To determine how ATF4 transcription factor heterodimers regulate gene expression changes in Parkinson’s disease (PD).

Gene expression analysis of substantia nigra from PD patients has identified numerous differentially expressed genes (DEGs) involved in cellular pathways such as mitochondrial function, synapse organization, and macroautophagy. However, how changes in gene expression are regulated remains unknown. ATF4 is a stress-responsive, obligate heterodimeric transcription factor (TF) that has been implicated in PD. Most studies of the role of TFs in disease have focused on identifying changes in TF expression level and correlating that with function. However, we hypothesized that changes in heterodimerization patterns could also result in disease-specific transcriptional deregulation. This project has focused on understanding how ATF4 transcription factor heterodimeric complexes affect PD pathogenesis by altering gene expression.

We focused primarily on a novel TF heterodimer consisting of ATF4 and another stress-responsive TF, CREB3L2. We developed an innovative molecular technique called ChIPmera to identify a large dataset consisting of all possible transcriptional targets of this complex and then compared this dataset with a PD patient-derived gene expression dataset to identify a network of PD-associated DEGs that are also potential targets of the ATF4-CREB3L2 complex. Network analysis was performed to identify cellular pathways whose dysregulation in PD may be mediated by this ATF4 heterodimeric complex.

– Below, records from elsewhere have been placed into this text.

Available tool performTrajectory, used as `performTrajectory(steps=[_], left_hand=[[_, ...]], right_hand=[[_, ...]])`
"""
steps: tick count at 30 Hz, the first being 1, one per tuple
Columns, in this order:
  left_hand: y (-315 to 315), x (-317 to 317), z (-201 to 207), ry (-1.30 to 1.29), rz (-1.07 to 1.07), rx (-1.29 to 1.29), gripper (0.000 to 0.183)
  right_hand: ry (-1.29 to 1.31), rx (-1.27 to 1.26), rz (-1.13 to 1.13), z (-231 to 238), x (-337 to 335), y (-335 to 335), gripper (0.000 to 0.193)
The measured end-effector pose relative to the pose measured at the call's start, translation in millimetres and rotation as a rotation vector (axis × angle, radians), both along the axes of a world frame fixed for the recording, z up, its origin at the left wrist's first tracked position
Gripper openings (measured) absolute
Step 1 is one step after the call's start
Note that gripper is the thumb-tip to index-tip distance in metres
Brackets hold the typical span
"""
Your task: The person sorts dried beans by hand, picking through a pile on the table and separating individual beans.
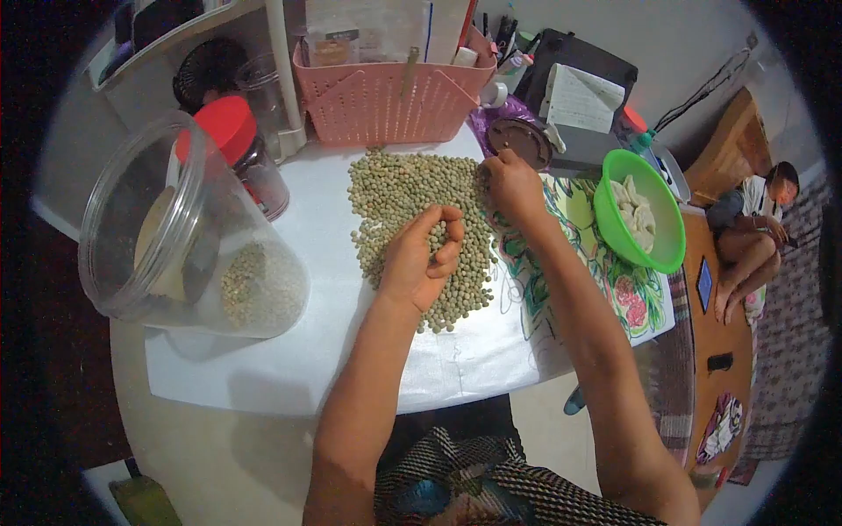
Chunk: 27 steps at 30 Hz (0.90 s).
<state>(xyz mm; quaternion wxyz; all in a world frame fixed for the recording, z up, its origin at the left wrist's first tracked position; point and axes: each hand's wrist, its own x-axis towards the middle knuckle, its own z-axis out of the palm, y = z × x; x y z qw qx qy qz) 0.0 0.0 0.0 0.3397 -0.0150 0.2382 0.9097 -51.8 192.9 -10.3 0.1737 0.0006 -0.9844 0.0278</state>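
A spread of dried green peas (395, 188) lies on the white tabletop in front of me. My left hand (421, 259) is over the near part of the spread, palm turned up and fingers curled; several peas show in its hollow. At the right edge of the peas, my right hand (514, 186) is closed, fingertips drawn together low over the table; whatever is in them is hidden. Just beyond it sits a round brown lid (520, 143). To the left stands a large clear plastic jar (197, 237), wide-mouthed, with peas at its bottom.
A pink perforated basket (386, 101) stands at the back. Behind the jar is a red-lidded container (219, 131). At right, a green bowl (668, 230) of pale pieces rests on a floral-patterned sheet (627, 302). Farther right, a person (752, 223) sits on a wooden bench.
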Motion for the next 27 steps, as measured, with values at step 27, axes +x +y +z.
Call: performTrajectory(steps=[27], left_hand=[[-1, 1, 9, -0.012, 0.046, -0.112, 0.015]], right_hand=[[-0.018, -0.304, 0.183, 16, 46, 0, 0.009]])
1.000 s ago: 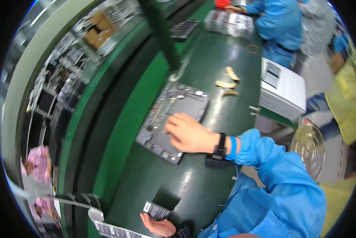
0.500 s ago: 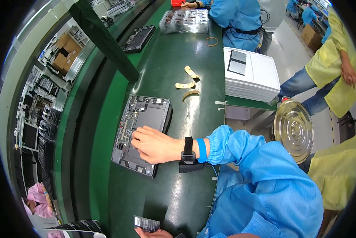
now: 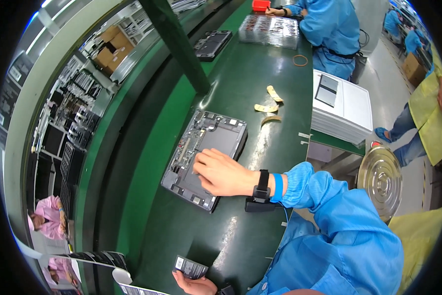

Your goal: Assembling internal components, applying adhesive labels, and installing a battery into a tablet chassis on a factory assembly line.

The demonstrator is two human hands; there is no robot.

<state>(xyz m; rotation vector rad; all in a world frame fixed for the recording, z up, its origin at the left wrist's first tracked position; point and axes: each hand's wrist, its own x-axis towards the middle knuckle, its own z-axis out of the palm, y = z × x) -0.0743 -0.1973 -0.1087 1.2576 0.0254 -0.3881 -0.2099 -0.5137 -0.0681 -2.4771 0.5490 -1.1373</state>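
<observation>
An opened laptop base [image 3: 213, 139] lies on the green bench, its circuit board and dark inner panels facing up. My right hand [image 3: 223, 173], with a black strap and a blue band at the wrist, rests palm down over its middle. The fingers are bent and close together; their tips and anything under them are hidden. Near the lower edge, my left hand [image 3: 196, 285] grips a flat black pack [image 3: 190, 268] with a white label and small print. That pack is held tilted above the bench, apart from the laptop base.
Curved yellowish strips [image 3: 266, 108] lie beyond the laptop base. A rubber band [image 3: 300, 60] and stacked clear trays [image 3: 269, 32] are farther off, beside a co-worker in blue [image 3: 331, 24]. A green post [image 3: 174, 44] rises at left; white trays [image 3: 341, 115] stand at right.
The whole view has turned, so the bench and things on it sit farther right. My right hand keeps its place over the laptop base; my left hand still holds the black pack.
</observation>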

We identified 255 genes that are both dysregulated in PD and potential transcriptional targets of the ATF4-CREB3L2 TF complex. Network and functional enrichment analysis of these genes identified several clusters associated with different cellular pathways, including those well-known to be dysregulated in PD, such as mitochondrion organization, and less well-studied pathways such as RNA splicing.

These results demonstrate a novel approach for dissecting the link between specific TF complexes, differential gene expression, and cellular dysfunction in PD.